Membership Inference at the Threshold: Likelihood Ratios and What They Expose
The attack is geometrically simple. The implications are not.
The canonical framing of the membership inference attack is a binary classification problem: given a model $f_\theta$ and a sample $x$, does $x$ belong to the training set $\mathcal{D}_\text{train}$? The attack was formalised by Shokri et al. in 2017,1 but the underlying geometry had been visible for longer: models tend to assign higher confidence to their training data than to held-out data, and that gap is exploitable.
What is less often stated clearly is that membership inference is not a single attack — it is a family of attacks arranged along a spectrum from shadow-model methods (expensive, high accuracy on well-separated populations) to simple threshold attacks (cheap, surprisingly competitive on overfit models). This post works through the likelihood ratio formulation, which sits in the middle of that spectrum and is useful precisely because it is auditable: you can inspect what it is actually measuring.
The Basic Geometry
Consider a classifier trained with cross-entropy loss. After training, the model assigns a predicted probability $\hat{p}_\theta(y \mid x)$ to each class $y$ given input $x$. For a sample that was in the training set, the model has had the opportunity to fit that sample — in the limit of overfitting, the model has memorised it. The predicted probability for the correct label will therefore be high, and the loss will be low.

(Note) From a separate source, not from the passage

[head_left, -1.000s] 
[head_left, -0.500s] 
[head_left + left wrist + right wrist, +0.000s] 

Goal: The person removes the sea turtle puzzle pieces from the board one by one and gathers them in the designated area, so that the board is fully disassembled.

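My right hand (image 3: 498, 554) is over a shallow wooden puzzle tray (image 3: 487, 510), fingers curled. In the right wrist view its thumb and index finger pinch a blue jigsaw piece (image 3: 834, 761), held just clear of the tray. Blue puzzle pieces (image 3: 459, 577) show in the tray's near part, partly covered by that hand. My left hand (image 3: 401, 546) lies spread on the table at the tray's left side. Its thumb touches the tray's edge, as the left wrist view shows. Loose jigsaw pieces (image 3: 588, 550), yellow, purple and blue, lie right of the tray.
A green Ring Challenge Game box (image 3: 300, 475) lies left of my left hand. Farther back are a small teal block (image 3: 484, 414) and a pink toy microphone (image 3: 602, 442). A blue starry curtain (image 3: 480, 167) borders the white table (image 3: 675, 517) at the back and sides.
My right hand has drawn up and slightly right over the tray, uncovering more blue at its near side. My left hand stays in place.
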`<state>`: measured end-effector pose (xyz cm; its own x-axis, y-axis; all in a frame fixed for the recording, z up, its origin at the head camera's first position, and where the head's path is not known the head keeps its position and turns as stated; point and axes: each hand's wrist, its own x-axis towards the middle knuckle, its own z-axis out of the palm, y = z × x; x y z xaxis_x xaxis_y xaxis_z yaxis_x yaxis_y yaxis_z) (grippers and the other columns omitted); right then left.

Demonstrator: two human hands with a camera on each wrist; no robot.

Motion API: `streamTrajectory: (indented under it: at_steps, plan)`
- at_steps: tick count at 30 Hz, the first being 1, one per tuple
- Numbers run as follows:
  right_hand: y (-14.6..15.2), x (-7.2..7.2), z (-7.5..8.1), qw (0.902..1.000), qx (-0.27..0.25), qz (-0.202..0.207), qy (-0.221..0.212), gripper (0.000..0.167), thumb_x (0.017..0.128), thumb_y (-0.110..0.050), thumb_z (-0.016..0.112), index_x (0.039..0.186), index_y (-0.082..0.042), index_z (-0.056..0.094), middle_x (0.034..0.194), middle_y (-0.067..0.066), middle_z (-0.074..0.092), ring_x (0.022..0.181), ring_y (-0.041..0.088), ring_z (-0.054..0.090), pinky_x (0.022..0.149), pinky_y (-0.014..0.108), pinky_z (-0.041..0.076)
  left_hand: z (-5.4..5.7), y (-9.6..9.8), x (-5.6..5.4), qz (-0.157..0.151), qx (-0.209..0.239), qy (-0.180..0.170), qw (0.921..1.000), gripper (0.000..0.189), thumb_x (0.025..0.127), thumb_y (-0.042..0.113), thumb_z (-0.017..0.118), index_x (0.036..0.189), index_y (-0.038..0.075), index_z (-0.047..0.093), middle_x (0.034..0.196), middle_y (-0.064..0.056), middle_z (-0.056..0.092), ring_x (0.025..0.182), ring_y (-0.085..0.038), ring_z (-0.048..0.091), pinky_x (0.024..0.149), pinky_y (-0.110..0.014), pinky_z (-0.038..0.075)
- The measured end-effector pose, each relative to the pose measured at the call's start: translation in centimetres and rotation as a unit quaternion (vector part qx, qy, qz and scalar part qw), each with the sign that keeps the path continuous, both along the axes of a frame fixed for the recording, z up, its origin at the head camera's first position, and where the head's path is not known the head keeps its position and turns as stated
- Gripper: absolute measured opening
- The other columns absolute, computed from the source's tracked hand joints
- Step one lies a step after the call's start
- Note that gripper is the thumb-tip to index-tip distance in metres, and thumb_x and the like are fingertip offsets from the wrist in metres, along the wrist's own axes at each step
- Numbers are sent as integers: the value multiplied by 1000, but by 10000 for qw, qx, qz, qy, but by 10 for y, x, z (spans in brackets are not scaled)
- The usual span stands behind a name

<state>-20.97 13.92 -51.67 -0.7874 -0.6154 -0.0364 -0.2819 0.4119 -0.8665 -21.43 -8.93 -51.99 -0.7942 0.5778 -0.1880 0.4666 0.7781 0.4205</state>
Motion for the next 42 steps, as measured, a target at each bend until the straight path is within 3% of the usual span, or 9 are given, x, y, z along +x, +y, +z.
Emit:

The converse is not guaranteed but is empirically common: for samples not in the training set, the model has not had the opportunity to overfit, so the loss is typically higher. This creates a distributional separation between the per-sample loss values of members and non-members. Formally, if $\ell(x, y; \theta)$ is the per-sample loss, then:
$$ \mathbb{E}[\ell(x, y; \theta) \mid x \in \mathcal{D}_\text{train}] \;\leq\; \mathbb{E}[\ell(x, y; \theta) \mid x \notin \mathcal{D}_\text{train}] $$This is the gap the attacker exploits. The question is how to exploit it optimally — and this is where the likelihood ratio comes in.
The Likelihood Ratio Test
The Neyman-Pearson lemma tells us that the most powerful test for distinguishing two hypotheses at a fixed false-positive rate is the likelihood ratio test. Here, our two hypotheses are:
$$ H_0: x \notin \mathcal{D}_\text{train} \qquad H_1: x \in \mathcal{D}_\text{train} $$The likelihood ratio is:
$$ \Lambda(x) = \frac{p(\ell(x, y; \theta) \mid H_1)}{p(\ell(x, y; \theta) \mid H_0)} $$We reject $H_0$ (i.e., classify as member) when $\Lambda(x) > \tau$ for some threshold $\tau$. The practical difficulty is that we do not have access to the true densities $p(\ell \mid H_0)$ and $p(\ell \mid H_1)$. The Carlini et al. LiRA attack2 estimates these by training many shadow models — one subset includes $x$ in training, the other excludes it — and using the empirical loss distributions from those runs.
A simpler approximation
A useful baseline that avoids shadow models assumes the loss distributions are Gaussian. Under this approximation:
$$ \Lambda(x) = \frac{\mathcal{N}(\ell(x); \mu_{\text{in}}, \sigma_{\text{in}}^2)} {\mathcal{N}(\ell(x); \mu_{\text{out}}, \sigma_{\text{out}}^2)} $$where $\mu_\text{in}$ and $\mu_\text{out}$ are the mean losses on the training and validation sets respectively, and $\sigma^2$ can be pooled or estimated separately. This is computationally trivial — it requires only one forward pass per sample and knowledge of aggregate training and validation loss statistics.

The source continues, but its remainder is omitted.